What Didit’s undertaking offers is really the first publishing model of its kind, operating from a technology invention standpoint: a “Cause Marketing Powered Publishing Platform,” which targets philanthropically-minded celebs (the Hollywood music and film crowds as well as sports stars) as co-creators of site content.
This “donated” content then earns ad revenue — 25 percent of which is given to the celebrities’ — or the reader’s — chosen charities. By leveraging social followings and engagement from the celebs, nonprofits, and readers, Lee expects audience readership to grow organically without burdensome content-creation costs.
“This will be a cool way for celebrities to tell their fans to do something that doesn’t require them to give money,” Lee says. “They could send them over to the content that was created. It wouldn’t be a material number from just one content consumption visit, but over time, with more and more fans engaging with it, it would really become material.”

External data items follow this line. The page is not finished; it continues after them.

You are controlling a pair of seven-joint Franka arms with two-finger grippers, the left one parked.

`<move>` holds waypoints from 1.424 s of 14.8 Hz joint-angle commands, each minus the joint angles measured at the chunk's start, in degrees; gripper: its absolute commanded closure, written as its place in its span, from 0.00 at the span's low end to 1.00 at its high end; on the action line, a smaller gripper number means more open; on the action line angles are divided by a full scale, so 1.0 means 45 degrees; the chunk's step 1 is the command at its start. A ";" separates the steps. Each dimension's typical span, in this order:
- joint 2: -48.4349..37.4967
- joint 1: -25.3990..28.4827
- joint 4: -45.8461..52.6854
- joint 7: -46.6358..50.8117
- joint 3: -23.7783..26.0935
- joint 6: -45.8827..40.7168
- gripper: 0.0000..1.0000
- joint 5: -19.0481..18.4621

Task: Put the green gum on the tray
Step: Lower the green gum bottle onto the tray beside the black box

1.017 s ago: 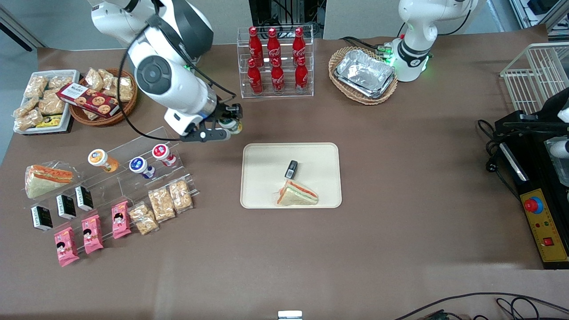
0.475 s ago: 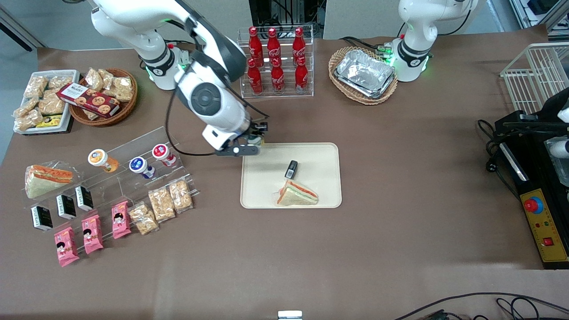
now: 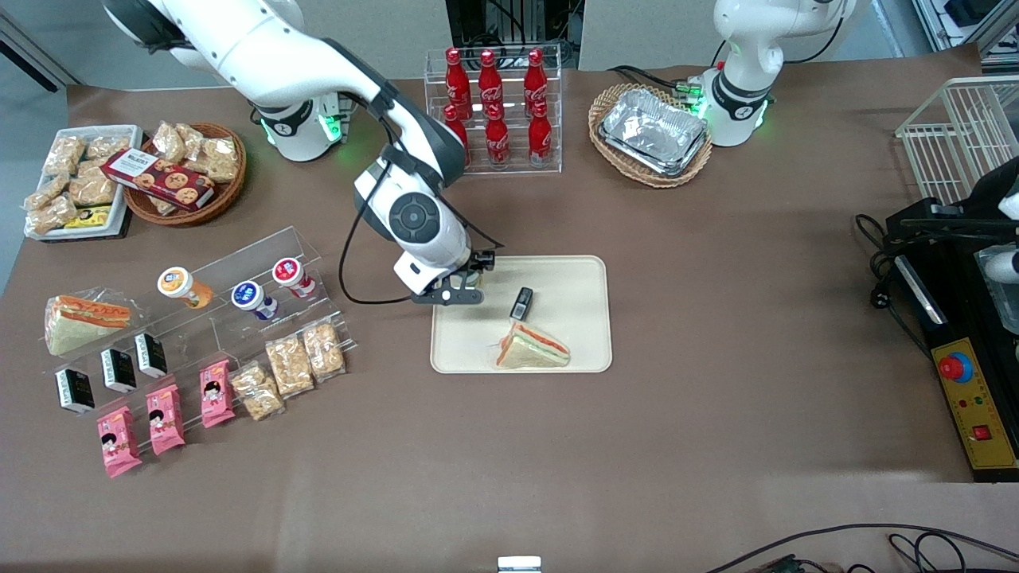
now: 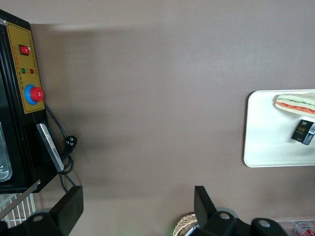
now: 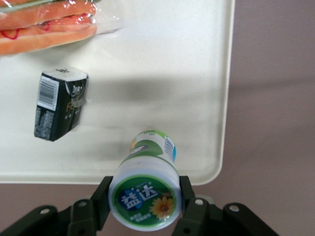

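My right gripper (image 3: 471,280) is shut on the green gum (image 5: 146,184), a small bottle with a round green-and-white lid. In the right wrist view (image 5: 144,196) the fingers press on both sides of the lid and the bottle hangs above the rim of the cream-beige tray (image 5: 162,73). In the front view the gripper is over the tray's (image 3: 573,274) corner nearest the working arm's base; the gum is mostly hidden there by the hand.
On the tray lie a wrapped sandwich (image 3: 532,348) and a small black pack (image 3: 521,303). A clear stepped rack holds orange-, blue- and red-lidded bottles (image 3: 232,290). A cola bottle rack (image 3: 494,111) and a wicker basket with foil trays (image 3: 651,134) stand farther from the camera.
My gripper has carried the green gum from near the clear stepped rack toward the tray, and now holds it over the tray's corner.
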 commanded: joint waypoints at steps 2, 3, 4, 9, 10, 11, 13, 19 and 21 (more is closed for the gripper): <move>0.0473 0.0189 0.0027 0.0325 -0.0039 0.0757 0.71 -0.0432; 0.0531 0.0208 0.0008 0.0325 -0.0039 0.0874 0.71 -0.0432; 0.0590 0.0227 -0.0070 0.0325 -0.0039 0.1049 0.71 -0.0432; 0.0902 0.0228 -0.0149 0.0344 -0.0039 0.1421 0.71 -0.0860; 0.0980 0.0208 -0.0149 0.0344 -0.0039 0.1557 0.71 -0.0919; 0.1039 0.0208 -0.0149 0.0344 -0.0058 0.1597 0.71 -0.0939; 0.1059 0.0208 -0.0149 0.0344 -0.0059 0.1714 0.71 -0.0940; 0.1137 0.0208 -0.0149 0.0344 -0.0059 0.1754 0.59 -0.0940; 0.1156 0.0228 -0.0149 0.0344 -0.0059 0.1754 0.26 -0.0940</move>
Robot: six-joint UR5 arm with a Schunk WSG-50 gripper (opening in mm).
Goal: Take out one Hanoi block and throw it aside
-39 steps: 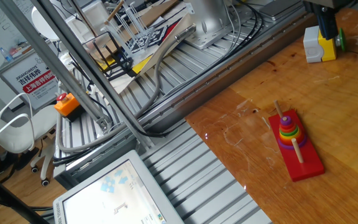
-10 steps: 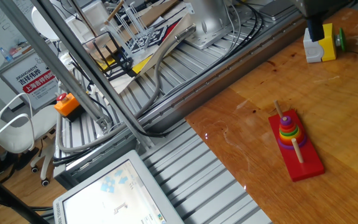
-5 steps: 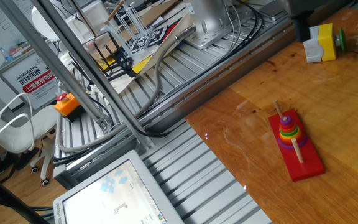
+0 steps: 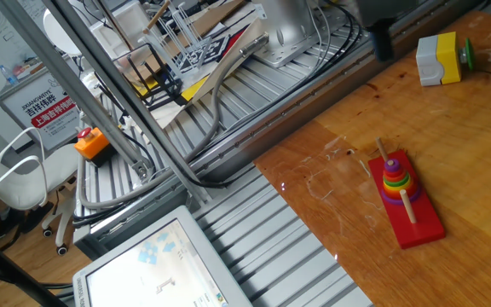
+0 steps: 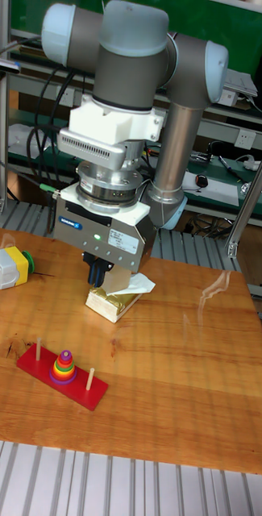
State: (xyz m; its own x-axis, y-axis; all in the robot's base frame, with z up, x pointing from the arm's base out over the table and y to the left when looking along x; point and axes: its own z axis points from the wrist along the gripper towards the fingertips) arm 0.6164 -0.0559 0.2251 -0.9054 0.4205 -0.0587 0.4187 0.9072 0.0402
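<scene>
The Hanoi block, a small purple ring, lies flat at the bottom of the coloured stack on the middle peg of the red peg base, its hole axis upright along the peg. The pincer hangs in the upper middle of the tall view, above a tan block; whether its fingers are spread or pressed together cannot be told, and nothing shows in them. It is well apart from the ring. A grey and yellow box sits at the table's left edge.

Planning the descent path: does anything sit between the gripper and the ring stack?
In the tall fixed view, only bare wooden table separates the gripper from the ring stack.
</scene>
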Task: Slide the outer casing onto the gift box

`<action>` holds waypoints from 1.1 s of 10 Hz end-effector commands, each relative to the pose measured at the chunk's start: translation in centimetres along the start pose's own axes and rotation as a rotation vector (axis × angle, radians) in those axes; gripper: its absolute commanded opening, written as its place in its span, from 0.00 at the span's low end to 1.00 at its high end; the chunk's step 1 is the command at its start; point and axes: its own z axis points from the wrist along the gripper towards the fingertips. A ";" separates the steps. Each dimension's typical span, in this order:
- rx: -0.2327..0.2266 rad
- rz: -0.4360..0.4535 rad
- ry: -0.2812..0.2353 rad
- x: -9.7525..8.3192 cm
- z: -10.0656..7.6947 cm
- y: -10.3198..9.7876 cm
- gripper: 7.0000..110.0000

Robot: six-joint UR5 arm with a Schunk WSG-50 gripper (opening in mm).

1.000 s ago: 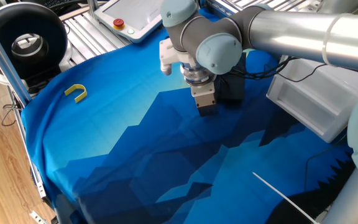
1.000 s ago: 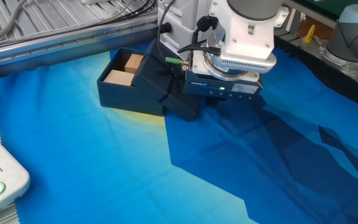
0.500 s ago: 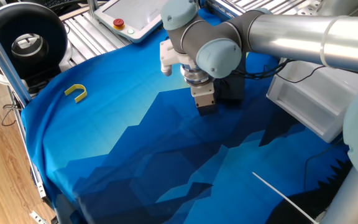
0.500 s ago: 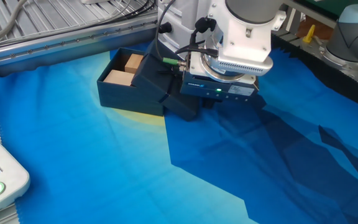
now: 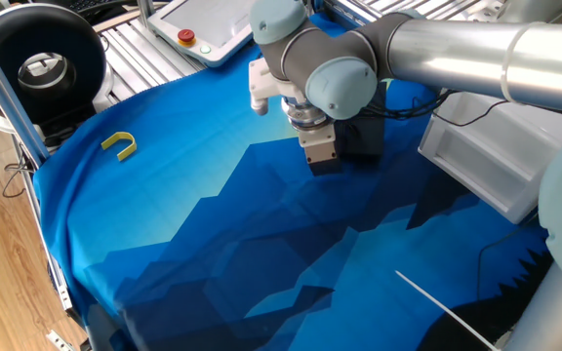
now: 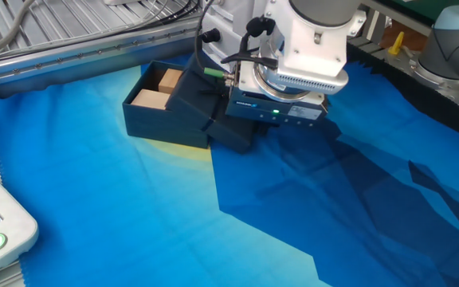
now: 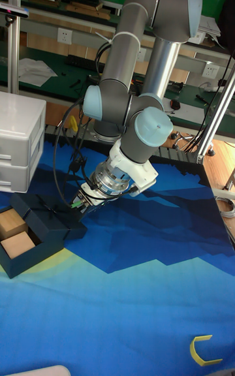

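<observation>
Your pincer (image 6: 241, 127) sits low over the desk (image 6: 134, 215), pressed against the near end of the outer casing (image 6: 205, 112). In the other fixed view its body, with a small green light on the side, hides the fingertips, so you cannot tell whether the pincer is spread or closed, or whether it grips the casing or merely touches it. In one fixed view the pincer (image 5: 322, 161) points down at the blue cloth with the dark casing (image 5: 361, 136) just behind it.

The casing lies partly over the gift box (image 6: 154, 100), covering the end nearest the pincer. A thin ribbon cross shows on its top in the tall fixed view (image 7: 46, 214). The far end of the gift box (image 7: 16, 242) sticks out uncovered, and you can see two tan blocks (image 6: 159, 89) inside it, side by side.

A white bin (image 5: 486, 161) stands on the desk's edge just beyond the casing in one fixed view. A small yellow U-shaped piece (image 5: 119, 145) lies well apart from the casing, near the cloth's other edge. A white drawer unit (image 7: 19, 141) stands behind the gift box in the tall fixed view.
</observation>
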 end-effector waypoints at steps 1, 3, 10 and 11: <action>0.017 0.010 0.013 0.0 -0.8 -0.8 0.00; 0.042 0.009 0.030 0.3 -1.0 -1.5 0.00; -0.026 0.000 0.033 0.4 -2.1 -1.5 0.00; -0.041 0.005 0.023 0.0 -1.6 -1.1 0.00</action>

Lee has also been pioneering a new fundraising method, a cryptocurrency crowdfund. To create his bid reserve, he has appealed to those early cryptocurrency adopters who are sitting on extra bitcoin and interested in sharing their wealth for a good cause.
Consumption for a cause — it’s especially novel when considering the number of hours people already spend shopping online, scrolling social media, or perusing the latest virtual gossip rags (in the US, it’s reached 12 hours a day!)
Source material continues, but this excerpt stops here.